Sir Humphry Davy threw Faraday in at the deep end. A month after he had begun at the Royal Institution, Faraday was working with Davy on the same nitrogen trichloride that had blown Dulong’s finger off, and sent glass into Davy’s eye. Faraday coolly told Abbott, ‘I have been engaged this afternoon in assisting Sr H in his experiments on it during which we had two or three unexpected explosions.’

We know practically all there is to know about how to make nitrogen trichloride from Faraday’s letters to Abbott. The new explosive had great military potential, and, from the post-Cold War perspective of two hundred years later, it is revealing how unconcerned Davy, a man of the establishment and deeply anti-French, was about the security of information about the explosive.

Davy may not have given his assistant much warning about what might happen when the greasy, butter-like compound, which smelt curiously of almonds, was put into a basin of water, and then phosphorus was added to it. They concocted the compound itself the same day by making up solutions of ammonium nitrate and ammonium chloride, and then, using a scrupulously clean air jar, inverting over them some ‘fresh made pure clean’ chlorine gas. There is a note of triumph in the expression of that recipe – Davy was inordinately proud of chlorine. There must be no trace of oil, grease or any other impurities anywhere in the equipment, and it was Faraday’s job to see that everything was spotless. By now Davy was fully confident of his assistant’s care and dexterity in handling fragile laboratory equipment, his attention to detail and his physical bravery. A month after taking Faraday on Davy was prepared to trust his young assistant to work side by side at the bench with him on murderous substances.
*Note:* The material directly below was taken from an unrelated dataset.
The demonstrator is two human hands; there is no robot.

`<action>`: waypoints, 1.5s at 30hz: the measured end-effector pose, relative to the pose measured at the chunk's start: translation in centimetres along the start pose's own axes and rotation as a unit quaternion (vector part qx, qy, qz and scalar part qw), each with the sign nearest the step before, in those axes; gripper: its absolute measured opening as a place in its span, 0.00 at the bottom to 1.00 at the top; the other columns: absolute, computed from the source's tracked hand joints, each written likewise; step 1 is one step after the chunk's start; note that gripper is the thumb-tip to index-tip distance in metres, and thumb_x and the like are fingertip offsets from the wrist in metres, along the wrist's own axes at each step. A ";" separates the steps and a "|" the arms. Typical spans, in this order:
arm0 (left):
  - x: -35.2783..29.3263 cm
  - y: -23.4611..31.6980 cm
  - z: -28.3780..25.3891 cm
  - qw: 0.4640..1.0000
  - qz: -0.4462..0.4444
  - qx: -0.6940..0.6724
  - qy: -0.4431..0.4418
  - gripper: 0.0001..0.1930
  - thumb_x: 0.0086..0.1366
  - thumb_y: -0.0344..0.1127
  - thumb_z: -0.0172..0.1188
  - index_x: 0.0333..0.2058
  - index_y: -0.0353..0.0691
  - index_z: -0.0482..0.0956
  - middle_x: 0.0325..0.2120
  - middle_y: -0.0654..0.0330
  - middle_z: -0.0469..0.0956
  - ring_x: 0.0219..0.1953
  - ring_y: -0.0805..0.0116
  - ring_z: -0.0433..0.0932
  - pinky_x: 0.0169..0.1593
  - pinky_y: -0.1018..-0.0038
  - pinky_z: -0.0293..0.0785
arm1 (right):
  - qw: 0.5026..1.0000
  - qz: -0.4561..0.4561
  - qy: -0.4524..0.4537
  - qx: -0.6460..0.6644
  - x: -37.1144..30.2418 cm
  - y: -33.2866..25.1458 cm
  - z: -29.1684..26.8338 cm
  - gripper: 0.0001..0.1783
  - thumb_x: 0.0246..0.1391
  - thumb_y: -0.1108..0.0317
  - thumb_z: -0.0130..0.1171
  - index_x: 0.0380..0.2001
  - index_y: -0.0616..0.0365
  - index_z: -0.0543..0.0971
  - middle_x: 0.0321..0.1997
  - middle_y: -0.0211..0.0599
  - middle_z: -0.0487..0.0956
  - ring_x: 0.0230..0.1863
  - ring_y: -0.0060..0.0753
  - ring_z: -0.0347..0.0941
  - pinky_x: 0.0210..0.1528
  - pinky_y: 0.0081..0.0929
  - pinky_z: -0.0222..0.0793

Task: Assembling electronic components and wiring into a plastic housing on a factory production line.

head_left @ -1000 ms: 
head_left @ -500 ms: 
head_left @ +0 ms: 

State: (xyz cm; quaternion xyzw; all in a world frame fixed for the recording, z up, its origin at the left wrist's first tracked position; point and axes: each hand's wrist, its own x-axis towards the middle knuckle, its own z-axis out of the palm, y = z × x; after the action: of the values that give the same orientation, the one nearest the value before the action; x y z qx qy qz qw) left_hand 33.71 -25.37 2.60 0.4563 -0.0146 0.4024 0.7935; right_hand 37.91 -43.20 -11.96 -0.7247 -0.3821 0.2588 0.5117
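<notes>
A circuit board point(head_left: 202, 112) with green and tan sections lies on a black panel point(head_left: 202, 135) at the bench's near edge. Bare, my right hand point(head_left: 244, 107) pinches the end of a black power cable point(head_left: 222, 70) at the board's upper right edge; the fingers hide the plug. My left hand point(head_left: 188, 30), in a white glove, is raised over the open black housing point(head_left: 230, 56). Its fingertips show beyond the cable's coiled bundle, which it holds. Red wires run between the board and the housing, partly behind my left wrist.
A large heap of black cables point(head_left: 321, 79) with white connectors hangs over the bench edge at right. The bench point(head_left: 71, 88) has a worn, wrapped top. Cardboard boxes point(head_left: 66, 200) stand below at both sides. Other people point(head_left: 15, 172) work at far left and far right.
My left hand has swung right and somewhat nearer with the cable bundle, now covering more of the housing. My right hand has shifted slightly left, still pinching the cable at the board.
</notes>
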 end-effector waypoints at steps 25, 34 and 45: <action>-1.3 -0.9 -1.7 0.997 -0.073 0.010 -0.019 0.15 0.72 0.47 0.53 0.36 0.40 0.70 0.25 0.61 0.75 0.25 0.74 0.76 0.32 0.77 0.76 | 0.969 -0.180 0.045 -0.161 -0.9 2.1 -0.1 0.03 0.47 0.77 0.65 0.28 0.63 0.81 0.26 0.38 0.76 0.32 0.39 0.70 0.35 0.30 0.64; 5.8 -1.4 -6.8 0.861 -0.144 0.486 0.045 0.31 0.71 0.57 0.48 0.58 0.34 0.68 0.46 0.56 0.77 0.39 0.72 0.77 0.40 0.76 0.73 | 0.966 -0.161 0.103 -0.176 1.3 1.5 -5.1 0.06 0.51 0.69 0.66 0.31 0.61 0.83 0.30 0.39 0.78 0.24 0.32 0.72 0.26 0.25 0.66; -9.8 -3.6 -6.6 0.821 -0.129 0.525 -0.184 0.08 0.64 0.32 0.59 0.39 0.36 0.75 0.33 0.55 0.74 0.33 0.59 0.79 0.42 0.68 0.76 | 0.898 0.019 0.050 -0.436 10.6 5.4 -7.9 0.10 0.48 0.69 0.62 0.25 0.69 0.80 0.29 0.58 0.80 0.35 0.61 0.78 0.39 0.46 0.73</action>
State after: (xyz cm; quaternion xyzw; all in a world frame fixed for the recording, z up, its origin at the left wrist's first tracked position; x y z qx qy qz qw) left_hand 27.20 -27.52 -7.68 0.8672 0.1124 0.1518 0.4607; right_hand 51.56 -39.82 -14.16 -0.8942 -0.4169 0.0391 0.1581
Davy and Faraday began by keeping the ammonium solutions as cold as possible by surrounding the basins with ice, but soon they relaxed that operation as they found it slowed the process down. When the chlorine came into contact with the solution, the liquid began to rise dramatically up the jar, and drops of yellow oil rose and then gently dropped down into the liquid to lie as an oily layer at the bottom. They found slightly different rates of absorption between the nitrate and the chloride, but the compound that lurked at the bottom of the retort was more or less the same in both versions of the experiment.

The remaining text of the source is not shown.